By Gertrude Chavez-Dreyfuss
NEW YORK (Reuters) – The safe-haven U.S. dollar gained broadly in volatile trading on Tuesday, adding to recent gains, after a top Bank of England official reiterated that the central bank will end its bond-buying program on Friday and told pension fund managers to finish rebalancing their positions within that time frame.
That fuelled concerns that the BoE’s withdrawal could re-ignite market volatility around the world and cause financial instability.
BoE Governor Andrew Bailey said pension funds should finish rebalancing their positions by Friday when the British central bank is due to end its emergency support program for the county’s fragile bond market.
Earlier on Tuesday, the Pensions and Lifetime Savings Association, an industry body, urged the BoE to extend the bond-buying programme until Oct. 31 “and possibly beyond.”
Sterling dropped to a two-week low of $1.0962 after Bailey’s remarks, down 0.9%.
Adding to the gloom was a downbeat report from the International Monetary Fund that said countries representing a third of world output could be in recession next year. The IMF also cut its 2023 global growth forecasts further.
“The risk-off vibe will persist until we see some good news and this is all U.S. dollar-positive,” said Erik Bregar, director, FX & precious metals risk management, at Silver Gold Bull in Toronto.
“I can see it propelling the dollar higher still, even though people think it’s a crowded trade. But the trend is definitely dollar-bullish right now.”
Investors are also bracing for a key inflation report later this week that is expected to show persistently strong price pressures.
Overall, dollar sentiment remained positive as worries about rising interest rates and geopolitical tensions unsettled investors, while the yen hovered near the level that prompted last month’s intervention.

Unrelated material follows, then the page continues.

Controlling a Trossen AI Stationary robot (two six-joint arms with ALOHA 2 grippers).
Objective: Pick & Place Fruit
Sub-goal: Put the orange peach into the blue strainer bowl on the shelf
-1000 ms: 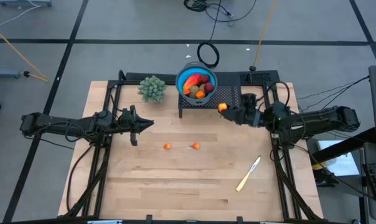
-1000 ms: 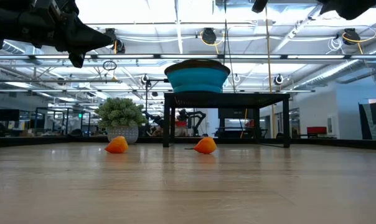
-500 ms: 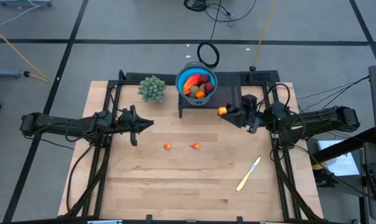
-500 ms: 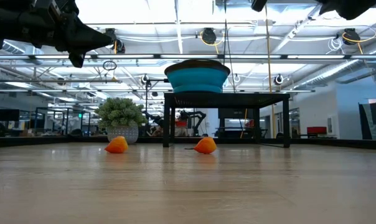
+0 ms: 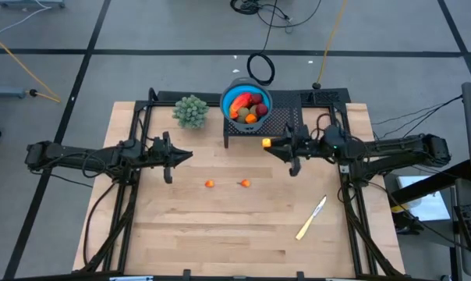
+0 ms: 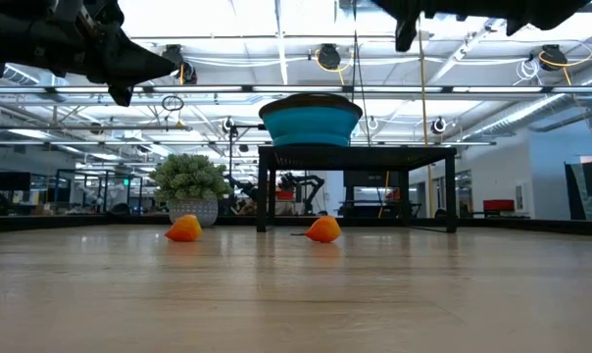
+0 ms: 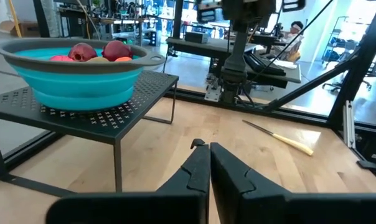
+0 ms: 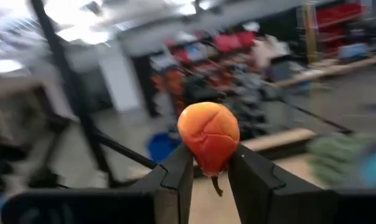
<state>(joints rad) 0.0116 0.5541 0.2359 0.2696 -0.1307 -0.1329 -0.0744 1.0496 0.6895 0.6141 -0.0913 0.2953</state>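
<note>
Two orange fruit pieces [image 5: 210,184] [image 5: 245,183] lie on the table [image 5: 243,234] between the grippers. Right gripper [image 5: 268,145] pinches a third orange fruit [image 8: 208,135] just in front of the blue bowl [image 5: 234,96] of fruit on its black stand [image 5: 286,121]. Left gripper [image 5: 187,156] hangs pressed together, empty, well apart from them.

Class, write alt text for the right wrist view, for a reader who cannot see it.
The right gripper is shut on a small orange fruit, pinched between its two dark fingers and held up in the air. Behind it is only a blurred room, with a dark post and bright lights overhead.
</note>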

Strong U.S. labour market data and a high inflation forecast expectation on Thursday have all but dashed hopes on anything but high interest rates through 2023, which should drive the dollar back toward the 2002 peak hit last month.
In afternoon trading, the U.S. dollar index rose 0.2% to 113.25, not far from a 20-year high of 114.78 it touched late last month.
U.S. data due on Thursday is forecast to show that headline inflation came in at a hot 8.1% year-on-year rate in September, but down from 8.3% in August. Core inflation is expected to have risen to 6.5% from 6.3% previously.
The dollar touched a three-week high against the yen of 145.895 , just shy of the 24-year peak of 145.90 hit before the Japanese government stepped in to prop it up three weeks ago. It was last flat at 145.815 yen.
Japan chief cabinet secretary Hirokazu Matsuno on Tuesday reiterated the government’s willingness to intervene, saying they will take “appropriate steps on excess FX moves”.
Fear of intervention has helped the yen firm in recent weeks, but as it drifted back to multi-decade lows, analysts were keeping an eye on whether the Japanese authorities will step in again.
The euro was little changed at $0.9706, after four days of losses that have seen the currency drift toward the 20-year low of $0.9528 it touched on Sept. 26.
Britain’s markets remained on edge and not exactly soothed by the BoE stepping up bond buying and UK Finance Minister Kwasi Kwarteng promising to bring forward some budget announcements.
Meanwhile, the risk-sensitive Australian dollar hit a 2-1/2-year low of $0.6248 and was last down 0.4% at US$0.6270. Analysts at the National Australia Bank (OTC:NABZY) said the Aussie was the market’s “whipping boy” in a selloff and that further lows were possible in the near term as sentiment is fragile.